Depuis l’introduction du robot chirurgical dans l’unité d’Oncorad Group à Casablanca, le 24 mai 2024, 178 opérations ont été réalisées, dont 162 en urologie. Sur ces dernières, 112 interventions concernaient des prostatectomies chez des patients atteints de cancer localisé. Les autres spécialités concernées incluent la chirurgie digestive (29 opérations), la gynécologie (9) et la chirurgie thoracique (2). Des chiffres qui traduisent une adoption rapide et structurée de la chirurgie mini-invasive robotisée, avec un impact direct sur le confort post-opératoire, les durées d’hospitalisation et les taux de complications.
Si cette prouesse technologique retient l’attention, elle ne saurait occulter la finalité première de ces avancées : soigner plus efficacement, tout en respectant l’intégrité physique et psychologique des patients. Pour le Dr Ahallal, l’objectif n’a jamais été uniquement de repousser les limites de la technique, mais de replacer le patient au cœur de la médecine de précision. Grâce à ces opérations menées sur le sol marocain, de nombreux malades n’ont plus à quitter leur pays, ni à vivre l’éloignement familial et culturel souvent imposé par les traitements à l’étranger.
Soigner sans déraciner : l’humain au cœur de l’innovation médicale
Au-delà des résultats médicaux, cette technologie offre aussi une nouvelle proximité humaine.

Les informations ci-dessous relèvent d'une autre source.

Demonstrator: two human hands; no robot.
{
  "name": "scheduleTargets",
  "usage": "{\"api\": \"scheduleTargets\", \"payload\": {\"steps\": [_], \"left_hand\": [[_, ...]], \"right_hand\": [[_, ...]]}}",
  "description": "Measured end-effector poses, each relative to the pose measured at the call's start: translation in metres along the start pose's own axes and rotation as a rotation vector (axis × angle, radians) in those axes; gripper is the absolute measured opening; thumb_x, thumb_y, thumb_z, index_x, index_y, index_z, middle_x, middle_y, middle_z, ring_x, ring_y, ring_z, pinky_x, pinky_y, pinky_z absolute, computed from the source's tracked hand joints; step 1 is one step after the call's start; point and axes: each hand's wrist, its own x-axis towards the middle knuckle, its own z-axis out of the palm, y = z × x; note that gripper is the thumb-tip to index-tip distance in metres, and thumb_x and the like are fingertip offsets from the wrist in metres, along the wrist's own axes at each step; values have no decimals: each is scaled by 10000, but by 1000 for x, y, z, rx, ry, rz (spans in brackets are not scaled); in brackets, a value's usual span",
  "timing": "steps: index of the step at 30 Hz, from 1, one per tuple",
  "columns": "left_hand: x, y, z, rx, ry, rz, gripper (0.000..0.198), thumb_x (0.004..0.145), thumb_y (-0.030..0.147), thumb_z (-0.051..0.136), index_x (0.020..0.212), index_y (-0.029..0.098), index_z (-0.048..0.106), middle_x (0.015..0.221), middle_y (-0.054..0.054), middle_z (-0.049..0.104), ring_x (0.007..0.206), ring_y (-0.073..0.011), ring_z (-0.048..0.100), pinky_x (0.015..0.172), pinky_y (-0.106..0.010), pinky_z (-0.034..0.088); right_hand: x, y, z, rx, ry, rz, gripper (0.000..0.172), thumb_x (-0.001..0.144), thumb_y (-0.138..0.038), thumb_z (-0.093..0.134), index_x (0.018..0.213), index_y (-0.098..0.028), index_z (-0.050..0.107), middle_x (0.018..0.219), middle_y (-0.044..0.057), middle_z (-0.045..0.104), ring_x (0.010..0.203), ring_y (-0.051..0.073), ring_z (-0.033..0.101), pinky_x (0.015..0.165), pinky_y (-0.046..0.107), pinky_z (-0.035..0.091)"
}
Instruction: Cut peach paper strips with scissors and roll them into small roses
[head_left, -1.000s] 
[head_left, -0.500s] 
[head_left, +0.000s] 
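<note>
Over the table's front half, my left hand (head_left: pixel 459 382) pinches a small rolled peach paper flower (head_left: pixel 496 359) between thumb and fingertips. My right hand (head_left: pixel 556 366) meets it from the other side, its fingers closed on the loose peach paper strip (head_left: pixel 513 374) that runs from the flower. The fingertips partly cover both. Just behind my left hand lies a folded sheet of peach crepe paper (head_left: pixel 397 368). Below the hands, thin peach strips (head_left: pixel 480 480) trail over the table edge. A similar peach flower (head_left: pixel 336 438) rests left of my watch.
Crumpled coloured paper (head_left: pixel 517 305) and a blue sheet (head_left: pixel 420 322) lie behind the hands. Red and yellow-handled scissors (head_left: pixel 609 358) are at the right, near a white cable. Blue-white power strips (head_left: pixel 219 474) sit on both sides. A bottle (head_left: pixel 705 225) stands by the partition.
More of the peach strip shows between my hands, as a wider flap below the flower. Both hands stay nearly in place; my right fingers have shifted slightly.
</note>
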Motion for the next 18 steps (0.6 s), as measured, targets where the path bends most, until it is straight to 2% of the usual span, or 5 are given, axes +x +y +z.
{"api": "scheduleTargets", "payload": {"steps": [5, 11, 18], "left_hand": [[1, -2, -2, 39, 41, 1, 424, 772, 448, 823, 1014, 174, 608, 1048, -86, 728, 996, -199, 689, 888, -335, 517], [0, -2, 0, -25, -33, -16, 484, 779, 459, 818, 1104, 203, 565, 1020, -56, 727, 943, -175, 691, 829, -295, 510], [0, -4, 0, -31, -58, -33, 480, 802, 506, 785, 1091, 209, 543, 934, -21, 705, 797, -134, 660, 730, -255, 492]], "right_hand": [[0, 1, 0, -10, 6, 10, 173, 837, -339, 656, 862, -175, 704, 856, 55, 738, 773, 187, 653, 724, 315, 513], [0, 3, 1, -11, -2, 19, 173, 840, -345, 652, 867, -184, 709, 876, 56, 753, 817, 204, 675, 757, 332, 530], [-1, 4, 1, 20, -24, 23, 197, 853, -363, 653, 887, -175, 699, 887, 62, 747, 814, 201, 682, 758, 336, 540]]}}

En permettant aux patients d’être pris en charge dans leur pays, entourés par leurs proches, la chirurgie robotique réduit le stress psychologique associé à l’exil thérapeutique. Ce facteur, souvent sous-estimé, joue pourtant un rôle clé dans la récupération et le bien-être global des personnes malades.

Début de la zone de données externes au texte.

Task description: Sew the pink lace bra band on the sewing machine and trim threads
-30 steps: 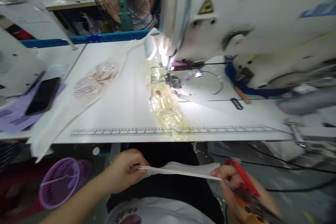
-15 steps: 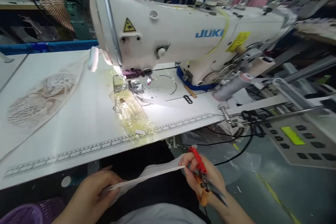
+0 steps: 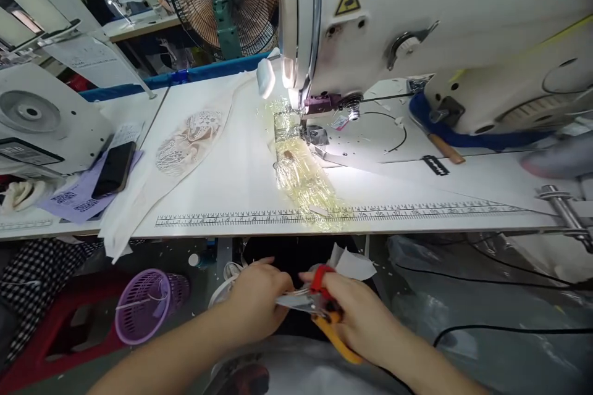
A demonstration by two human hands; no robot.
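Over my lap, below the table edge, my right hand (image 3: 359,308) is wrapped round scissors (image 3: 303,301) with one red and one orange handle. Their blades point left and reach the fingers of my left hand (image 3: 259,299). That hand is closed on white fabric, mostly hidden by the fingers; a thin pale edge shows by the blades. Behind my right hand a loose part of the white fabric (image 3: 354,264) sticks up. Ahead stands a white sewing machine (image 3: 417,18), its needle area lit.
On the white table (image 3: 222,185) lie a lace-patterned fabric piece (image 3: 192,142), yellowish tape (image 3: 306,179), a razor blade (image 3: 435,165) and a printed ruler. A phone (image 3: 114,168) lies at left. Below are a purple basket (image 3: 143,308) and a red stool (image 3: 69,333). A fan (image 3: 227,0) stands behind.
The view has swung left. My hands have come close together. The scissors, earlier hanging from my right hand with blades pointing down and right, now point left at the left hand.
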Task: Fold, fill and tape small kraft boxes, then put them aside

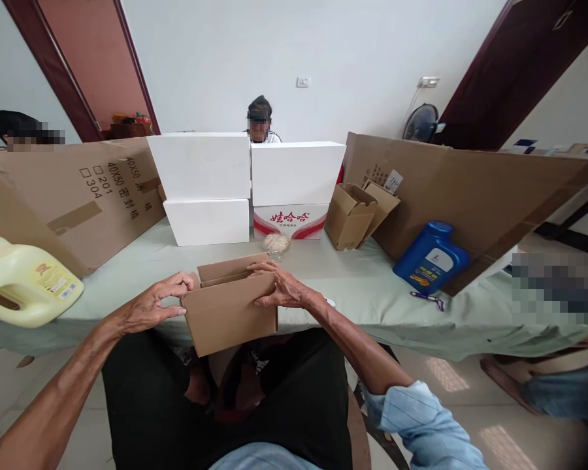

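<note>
A small brown cardboard box [232, 313] with its top unclosed is held at the table's front edge, above my lap. My left hand [159, 303] grips its left end, thumb and fingers at the upper corner. With the thumb on the near wall and the fingers over the top, my right hand [281, 287] grasps the right end. Flaps stand up or fold inward at the box's mouth; its inside is mostly hidden. Just beyond it, a pale round bundle in clear wrap [276, 243] lies on the green tablecloth [127, 261].
White boxes [200, 166] stand stacked at the back. Large cardboard sheets [78, 196] flank both sides. A yellow jug [34, 284] is at left; a blue bottle [431, 258], a purple-handled razor [427, 299] and folded brown boxes [350, 215] are at right. A person [259, 121] sits opposite.
</note>
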The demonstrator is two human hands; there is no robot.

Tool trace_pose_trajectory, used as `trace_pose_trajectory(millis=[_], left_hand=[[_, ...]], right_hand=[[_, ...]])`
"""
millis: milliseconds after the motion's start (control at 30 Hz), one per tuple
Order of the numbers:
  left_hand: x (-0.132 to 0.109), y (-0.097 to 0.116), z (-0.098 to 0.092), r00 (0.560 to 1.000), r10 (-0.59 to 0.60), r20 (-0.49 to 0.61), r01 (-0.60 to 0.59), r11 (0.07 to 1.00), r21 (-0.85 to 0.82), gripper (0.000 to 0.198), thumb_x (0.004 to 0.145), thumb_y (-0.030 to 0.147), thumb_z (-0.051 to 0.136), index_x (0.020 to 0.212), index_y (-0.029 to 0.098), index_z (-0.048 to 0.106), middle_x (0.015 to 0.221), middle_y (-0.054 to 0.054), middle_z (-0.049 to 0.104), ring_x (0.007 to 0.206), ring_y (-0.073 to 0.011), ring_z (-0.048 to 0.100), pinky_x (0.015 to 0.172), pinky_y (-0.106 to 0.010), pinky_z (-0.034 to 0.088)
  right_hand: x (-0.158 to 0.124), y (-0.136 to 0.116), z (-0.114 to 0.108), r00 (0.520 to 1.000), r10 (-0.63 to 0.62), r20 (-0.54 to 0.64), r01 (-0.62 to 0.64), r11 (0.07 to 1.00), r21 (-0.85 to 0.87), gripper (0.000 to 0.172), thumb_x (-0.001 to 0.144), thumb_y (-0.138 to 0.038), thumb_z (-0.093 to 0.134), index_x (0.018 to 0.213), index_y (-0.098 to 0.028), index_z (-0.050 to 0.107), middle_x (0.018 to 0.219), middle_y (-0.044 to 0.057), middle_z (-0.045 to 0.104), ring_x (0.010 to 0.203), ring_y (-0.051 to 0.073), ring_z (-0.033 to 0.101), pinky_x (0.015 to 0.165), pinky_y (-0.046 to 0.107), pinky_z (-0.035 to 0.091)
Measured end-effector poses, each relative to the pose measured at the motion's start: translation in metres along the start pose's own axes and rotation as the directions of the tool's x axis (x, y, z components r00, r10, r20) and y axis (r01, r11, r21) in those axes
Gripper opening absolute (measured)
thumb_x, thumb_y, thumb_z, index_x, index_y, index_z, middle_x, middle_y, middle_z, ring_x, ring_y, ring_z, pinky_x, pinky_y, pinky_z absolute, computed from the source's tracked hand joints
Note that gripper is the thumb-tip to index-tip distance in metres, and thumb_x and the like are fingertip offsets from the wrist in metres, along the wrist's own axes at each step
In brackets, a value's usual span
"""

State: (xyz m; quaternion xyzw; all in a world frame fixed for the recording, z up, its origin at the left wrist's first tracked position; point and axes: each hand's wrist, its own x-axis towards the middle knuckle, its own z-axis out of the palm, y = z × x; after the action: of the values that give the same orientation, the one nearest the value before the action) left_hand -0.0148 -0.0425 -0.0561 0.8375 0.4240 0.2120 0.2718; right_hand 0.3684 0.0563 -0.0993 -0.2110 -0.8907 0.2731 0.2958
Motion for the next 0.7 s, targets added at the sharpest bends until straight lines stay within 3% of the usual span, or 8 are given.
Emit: trace_pose_trajectory(millis=[100,200,367,500,600,700], left_hand=[[0.002,-0.001,0.0,0.999,-0.011,-0.047,0.012,1.0,0.015,0.023,0.098,0.041,0.061,0.097,0.021,0.072,0.118,-0.009,0.062,0.106,-0.0228,0.061,0.076,-0.025,0.051],[0.003,-0.004,-0.001,0.998,-0.002,-0.062,0.004,1.0,0.03,0.024,0.099,0.041,0.061,0.093,0.021,0.073,0.117,-0.009,0.064,0.105,-0.0227,0.063,0.08,-0.027,0.054],[0.009,-0.013,-0.003,0.994,0.018,-0.109,-0.02,1.0,-0.016,0.025,0.099,0.043,0.064,0.092,0.02,0.071,0.116,-0.011,0.066,0.107,-0.0221,0.064,0.092,-0.03,0.056],[0.019,-0.025,-0.004,0.988,0.026,-0.152,-0.039,0.996,-0.086,0.024,0.096,0.043,0.07,0.095,0.019,0.072,0.122,-0.013,0.068,0.115,-0.0242,0.065,0.092,-0.03,0.057],[0.024,-0.036,-0.001,0.982,-0.007,-0.186,-0.017,0.992,-0.125,0.03,0.097,0.043,0.069,0.117,0.02,0.074,0.134,-0.015,0.069,0.122,-0.0267,0.068,0.094,-0.033,0.06],[0.02,-0.046,0.012,0.963,-0.066,-0.262,0.043,0.995,-0.094,0.053,0.099,0.044,0.065,0.149,0.025,0.061,0.148,-0.016,0.065,0.122,-0.0269,0.071,0.098,-0.039,0.064]], right_hand=[[0.004,-0.009,-0.002,1.0,-0.003,0.006,0.004,0.999,-0.049,0.058,0.087,-0.067,0.087,0.124,-0.027,0.068,0.14,0.01,0.065,0.136,0.033,0.056,0.121,0.051,0.046],[0.002,-0.008,-0.004,0.996,-0.006,-0.088,-0.002,0.996,-0.089,0.058,0.088,-0.071,0.085,0.115,-0.026,0.061,0.132,0.011,0.061,0.126,0.032,0.057,0.112,0.048,0.049],[-0.006,0.006,-0.001,0.963,-0.011,-0.269,-0.014,0.996,-0.091,0.067,0.09,-0.079,0.078,0.122,-0.026,0.052,0.136,0.012,0.054,0.13,0.032,0.052,0.115,0.048,0.047],[-0.006,0.016,0.004,0.943,0.029,-0.332,-0.054,0.996,-0.067,0.072,0.089,-0.08,0.077,0.129,-0.027,0.051,0.138,0.013,0.051,0.134,0.034,0.05,0.116,0.052,0.048],[0.0,0.022,0.003,0.937,0.101,-0.335,-0.115,0.993,-0.021,0.073,0.087,-0.079,0.079,0.129,-0.026,0.051,0.139,0.013,0.05,0.13,0.032,0.051,0.104,0.046,0.054],[0.01,0.032,0.001,0.925,0.167,-0.34,-0.166,0.986,0.032,0.072,0.085,-0.079,0.08,0.124,-0.026,0.051,0.135,0.011,0.051,0.123,0.029,0.053,0.092,0.038,0.053]])
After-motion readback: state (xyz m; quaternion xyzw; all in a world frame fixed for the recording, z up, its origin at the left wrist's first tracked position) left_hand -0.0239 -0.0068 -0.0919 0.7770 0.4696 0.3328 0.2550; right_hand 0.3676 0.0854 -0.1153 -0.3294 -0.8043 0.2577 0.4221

Le Dr Youness Ahallal, urologue et onco-urologue formé à l’international, incarne cette nouvelle génération de médecins marocains qui placent l’innovation au service de l’humain. Son engagement dépasse le geste opératoire. Il défend une vision globale de la santé, fondée sur l’accès équitable aux technologies médicales et sur la formation continue des professionnels. Selon lui, les équipements sont là, les compétences aussi. Ce qu’il faut désormais, c’est un véritable engagement de l’État, associant les secteurs public et privé pour consolider cette transformation.

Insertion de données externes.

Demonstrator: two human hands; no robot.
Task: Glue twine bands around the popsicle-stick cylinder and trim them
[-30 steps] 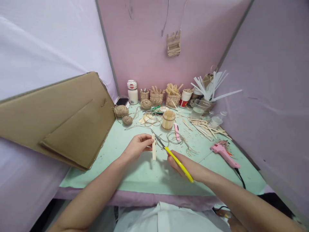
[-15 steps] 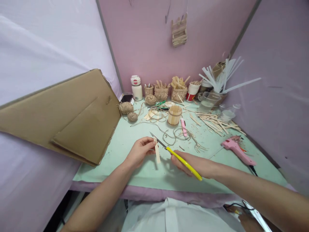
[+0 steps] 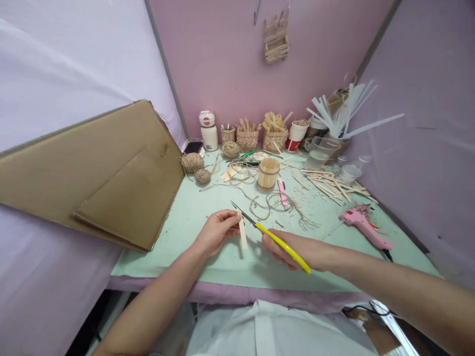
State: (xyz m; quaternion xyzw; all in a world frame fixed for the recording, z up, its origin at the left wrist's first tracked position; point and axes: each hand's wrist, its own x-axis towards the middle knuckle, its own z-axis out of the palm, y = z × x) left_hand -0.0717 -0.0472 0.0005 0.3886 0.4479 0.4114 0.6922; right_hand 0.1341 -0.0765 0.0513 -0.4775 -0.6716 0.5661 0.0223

Un coût encore élevé, mais des solutions à l’étude
Ces opérations, qui mobilisent des technologies de pointe, ont un coût non négligeable. Aujourd’hui, une chirurgie robotique revient entre 70.000 et 80.000 dirhams. Une somme encore difficilement accessible pour de nombreux patients. Conscient de cette barrière, le Dr Ahallal indique que des discussions sont en cours avec les autorités compétentes pour envisager une prise en charge partielle ou une intégration dans le système de remboursement.
L’objectif est clair : démocratiser l’accès à la médecine de précision sans creuser les inégalités. Le Maroc a prouvé qu’il peut être à la pointe. Il doit maintenant faire en sorte que cette innovation profite à tous, et pas seulement à ceux qui peuvent se l’offrir.
Construire un écosystème national pour une médecine de précision inclusive
Le Maroc dispose aujourd’hui d’une plateforme robuste pour devenir un acteur de référence en médecine de précision. Il reste à structurer l’écosystème autour de la recherche, de la formation et de la diffusion territoriale de ces technologies. Car au final, l’innovation ne vaut que si elle profite à tous, sans distinction de lieu ou de statut social.
En un an, la chirurgie robotique a permis au Maroc de franchir un cap. Pour aller plus loin, il faudra maintenir cette dynamique avec une vision nationale claire, portée par une volonté politique forte. Le Dr Ahallal, en soignant avec précision et en pensant avec humanité, montre la voie.